In the fall of 2009, attorney Patrick Robert Simon was approached by a man who needed some financial planning advice. The man was making a healthy living, by trafficking illegal drugs, but was prepping for an extended stay in prison, for trafficking illegal drugs. Call it an occupational hazard.
The man had the cash to make sure his family was provided for while he was locked up, but it was drug money. The Feds would seize if they caught wind of it, so he needed a way to make it seem like it was legit income.
As Simon would discover at some point between that initial meeting and Monday morning, when he was charged with one count of money laundering, the drug trafficker was acting as a confidential informant for the federal government.
Simon didn't know that at the time. Otherwise he probably wouldn't have sketched out several strategies for laundering large amounts of cash and told how much he would charge to do each.
At their second meeting, on January 27, 2010, the informant brought along another individual whose supposed relationship isn't spelled out in the criminal case against Simon but who was actually an undercover federal agent. Simon balked at doing business in the presence of an outside party, saying it would complicate matters and affect attorney-client privilege, but eventually relented. The three of them agreed that Simon would set up a front corporation through which the drug profits could be funneled.
Later, Simon described how the informant might actually transfer $100,000 in cash. The informant could either drive the money to Florida (it's not clear from court documents why it had to be Florida) and give it to the undercover officer in exchange for a check made out to the front company; he could find a wealthy friend who would take the cash and write the check; or, he could sidestep the front company altogether and simply bring the cash to Simon, who would disburse it to the family from his attorney trust account.
The $6,000 the informant and federal agent had provided to establish the front corporation would be Simon's fee for the latter option, seeing as it would put him at such personal risk. He acknowledged that he would have to declare the addition of the money to his trust account to the IRS but reassured the informant and agent that -- one of the beauties of attorney-client privilege -- he wouldn't have to disclose its source.

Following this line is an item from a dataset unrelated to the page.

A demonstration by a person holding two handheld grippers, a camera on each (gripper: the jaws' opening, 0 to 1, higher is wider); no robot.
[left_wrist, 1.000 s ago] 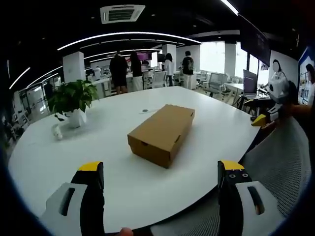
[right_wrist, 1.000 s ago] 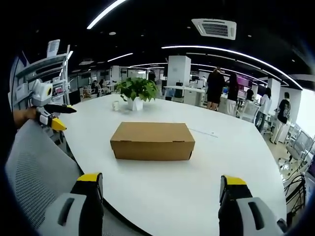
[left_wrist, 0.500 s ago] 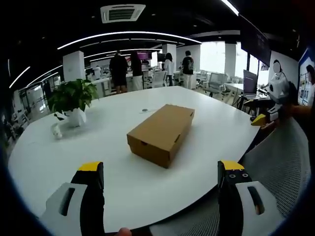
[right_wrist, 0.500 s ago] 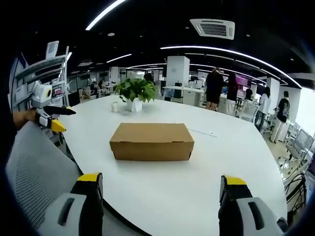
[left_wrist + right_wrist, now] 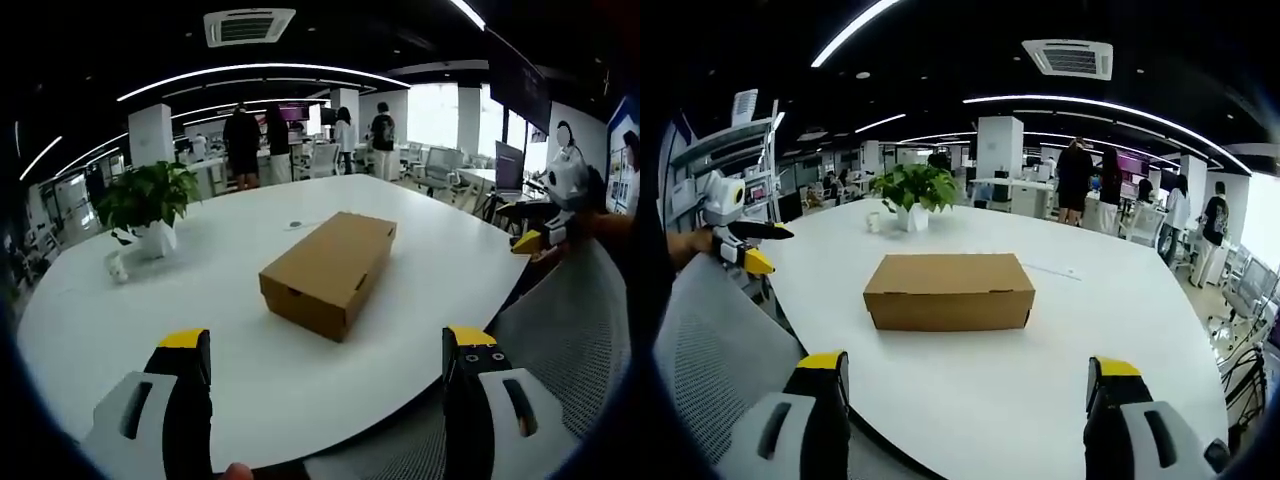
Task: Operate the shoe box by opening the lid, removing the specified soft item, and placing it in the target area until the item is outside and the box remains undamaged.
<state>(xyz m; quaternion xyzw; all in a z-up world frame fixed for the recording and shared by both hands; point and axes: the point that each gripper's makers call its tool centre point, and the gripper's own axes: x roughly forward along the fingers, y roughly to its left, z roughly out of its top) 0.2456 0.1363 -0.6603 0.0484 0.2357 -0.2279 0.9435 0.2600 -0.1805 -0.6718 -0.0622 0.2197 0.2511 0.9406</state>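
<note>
White tabletop [image 5: 250,330] spreads ahead of both claws, the largest surface present, round-edged and bare apart from a few items. Grey mesh chair back [image 5: 710,340] sits low beside the right gripper's left jaw.

Change over the last second: almost none. In the right gripper view the scene has sunk slightly, consistent with a small tilt of the camera; the box itself has not been moved. Judgement: the task has not begun, and the approach is still pending.

Cardboard shoe box [image 5: 328,271] lies ahead of the left gripper [image 5: 327,365], between the lines of its jaws and well apart from them. From the right gripper [image 5: 967,385] it presents its long side [image 5: 949,290], again centred ahead and well clear. Lid is seated flat and closed; corners look square, with no dents visible. The soft item is presumably inside and cannot be seen.

Both claws stand with jaws spread wide, holding nothing.

Potted plant [image 5: 148,205] stands beyond the box, towards the left jaw's side in the left gripper view.
</note>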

They met once more on March 16. The informant and agent brought the cash, $110,000 now, and Simon ran it through his money counter, except the money counter broke, and Simon was forced to count it out by hand.
While he was counting, the three struck up a conversation in which, according to a federal court filing, they "repeatedly discussed the (informant)'s participation in the drug trade and that the money being counted was from his drug trafficking activities."
(Let's pause to imagine how this played out. Simon: "Man, you sure must sell a lot of illegal drugs." Informant: "Oh yeah. Tons. The illegaler the better. That's my motto." Simon: "Wow. No one with that motto could ever be a government snitch." Informant: (Nervous laughter))
As an added safeguard, Simon and the informant devised a system by which the payments could be adjusted. If they needed more money, he should call and say that a specified college football team(court filings don't say which) was playing well. Less, he'd say a specified NFL team (this has to be the Cowboys, right?) was playing terribly.
With that, the deal was sealed. Simon would go on to pay $68,000 in drug money from his trust account over the next 10 months, per the agreement. Unfortunately for him, the Feds were tracking the payments all along and knew exactly what he was doing. Hence yesterday's court tilings.
Simon has waived indictment and entered a guilty plea. He faces up to five years in prison and a $500,000 fine.